Di sudut ruangan, dua bocah kembar berdiri sambil menundukkan kepala. Mereka telah terbebas dari situasi mencekam. Di mana enam orang dewasa menatap mereka dengan berbagai macam tatapan. Sehingga sebuah panggilan telepon membuat semua anggota keluarga Evander terburu-buru meninggalkan kantin. Entah, apa yang terjadi. Nana berharap, adik perempuan tuannya sedang dalam kondisi baik-baik saja.

"Sudah tahu kesalahan kalian?" tanya Ezra pada putra dan putrinya.

Ezkara mendongakkan kepala—memberanikan diri menatap sang ayah. Ia menggenggam tangan Ezkyla dan menariknya ke belakang tubuh. Seolah melindungi sang kembaran dari kemarahan ayah mereka. Para bawahan Ezra yang menyaksikan hal tersebut, tak henti-hentinya menahan senyum.

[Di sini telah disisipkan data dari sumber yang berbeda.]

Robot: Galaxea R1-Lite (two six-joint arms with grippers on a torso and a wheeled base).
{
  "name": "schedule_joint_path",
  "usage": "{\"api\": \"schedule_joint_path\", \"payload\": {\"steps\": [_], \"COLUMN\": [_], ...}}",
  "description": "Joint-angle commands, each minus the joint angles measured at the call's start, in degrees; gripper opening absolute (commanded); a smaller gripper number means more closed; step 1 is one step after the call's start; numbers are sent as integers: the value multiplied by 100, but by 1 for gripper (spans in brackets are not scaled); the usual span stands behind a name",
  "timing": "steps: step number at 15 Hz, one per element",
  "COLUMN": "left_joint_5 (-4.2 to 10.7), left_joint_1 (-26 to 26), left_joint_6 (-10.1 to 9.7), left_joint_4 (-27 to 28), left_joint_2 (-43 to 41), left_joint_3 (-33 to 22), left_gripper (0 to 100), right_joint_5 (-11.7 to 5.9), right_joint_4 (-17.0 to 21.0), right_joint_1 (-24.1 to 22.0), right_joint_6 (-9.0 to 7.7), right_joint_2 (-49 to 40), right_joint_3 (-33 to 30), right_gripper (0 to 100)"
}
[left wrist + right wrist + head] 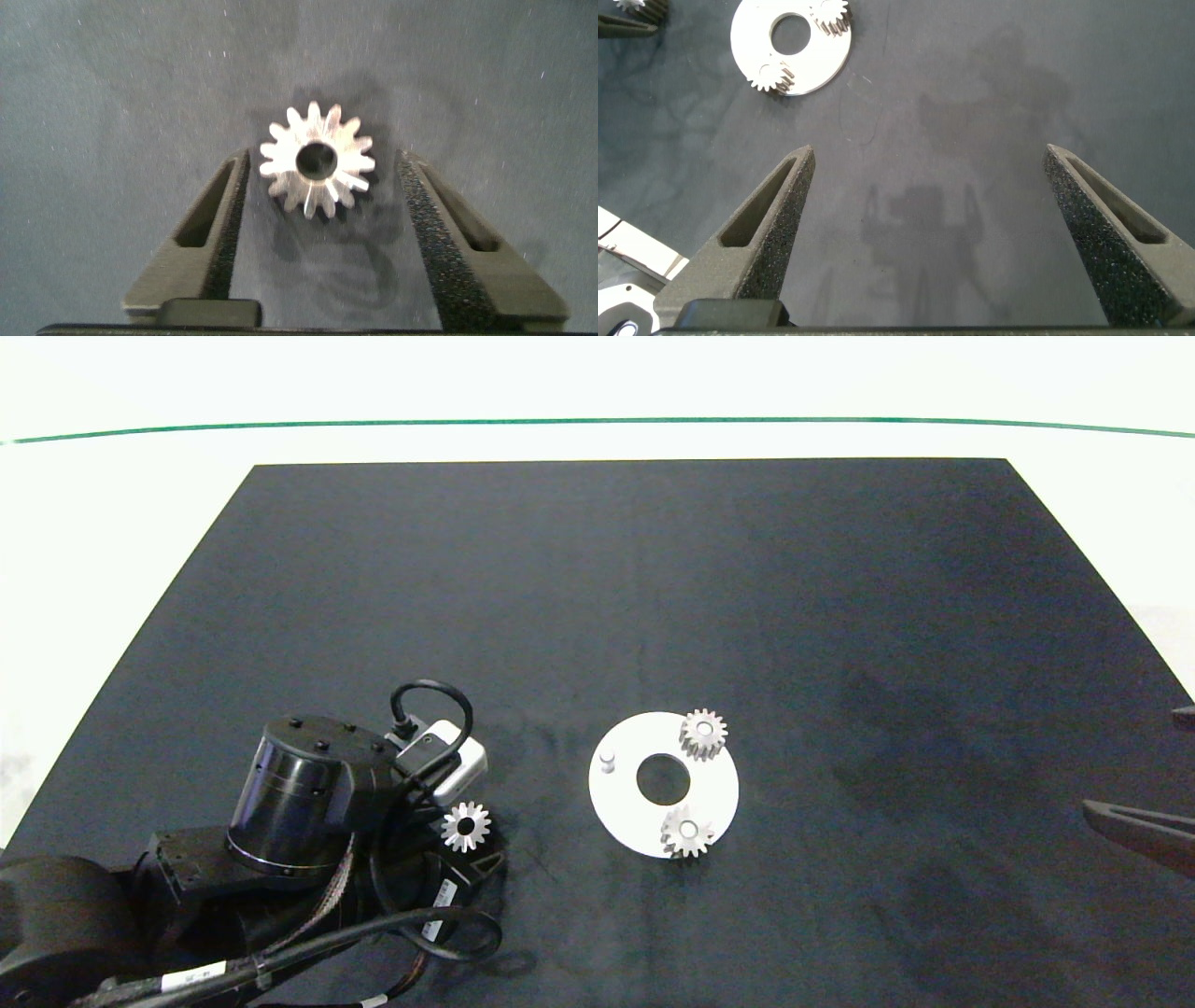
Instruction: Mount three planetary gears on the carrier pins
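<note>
while two gears [703, 734] are sitting on the white disc [624, 810], one pin [607, 762] is standing bare; one loose gear [317, 160] is lying between the wide left gripper [318, 191]; right gripper [924, 201] is idling wide.

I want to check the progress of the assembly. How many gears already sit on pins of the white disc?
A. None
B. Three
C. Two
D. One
C. Two gears sit on the white disc, one carrier pin stands bare, and the third gear lies on the mat between the open fingers of the left gripper.
</note>
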Motion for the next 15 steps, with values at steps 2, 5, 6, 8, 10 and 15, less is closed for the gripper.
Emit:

"Mas yang salah. Dekilah tidak ikut-ikutan. Yayah hukum Mas saja. Jangan Dekilah!" ucap Ezkara mantap.

"Tapi kalian berdua yang bersalah. Sangat tidak adil jika Yayah hanya menghukum salah satunya," timpal Ezra membuat Ezkyla semakin merapatkan tubuh pada kembarannya.

Kemarahan Ezra adalah hal yang sangat ditakuti oleh Ezkyla. Anak perempuan itu akan langsung menangis jika ayah mereka meninggikan suara. Akan tetapi, saat ini Ezra masih berbicara santai meski terkesan datar dan dingin.

"Adil kok. Kalo Yayah potong uang jajan Mas selama seminggu, berarti Yayah harus menambah uang jajan Dekilah," seloroh Ezkara membuat sang ayah mengerutkan kening bingung.

"Mengapa begitu?"

"Iyalah! 'Kan nanti Mas minta uangnya ke Dekilah. Bukan ke Yayah!!" Ezkara merengut saat orang-orang yang berada di ruangan ini tertawa lepas. Termasuk ayahnya. "Apa yang lucu? Kenapa pada ketawa, sih?!"

Ezra melambaikan tangan ke arah si kembar, tetapi mereka tak langsung mendekat. Ezkyla merasa ragu untuk menghampiri sang ayah karena rasa bersalah yang masih menghinggapinya. Sementara Ezkara, terlalu malas untuk melangkahkan kaki mungilnya. Berdiri hampir selama lima belas menit cukup membuat kakinya pegal.

"Baiklah. Yayah yang ke sana."

"Iyalah!! KBM! Kang butuh marek (yang butuh mendekat)!!" Ezkara mencebikkan bibirnya. Anak itu sudah terbiasa berbicara dengan bahasa campuran. Apalagi ia dibesarkan di kota udang—kampung halaman sang bunda. Maka tak aneh, jika dirinya berbicara bahasa daerah.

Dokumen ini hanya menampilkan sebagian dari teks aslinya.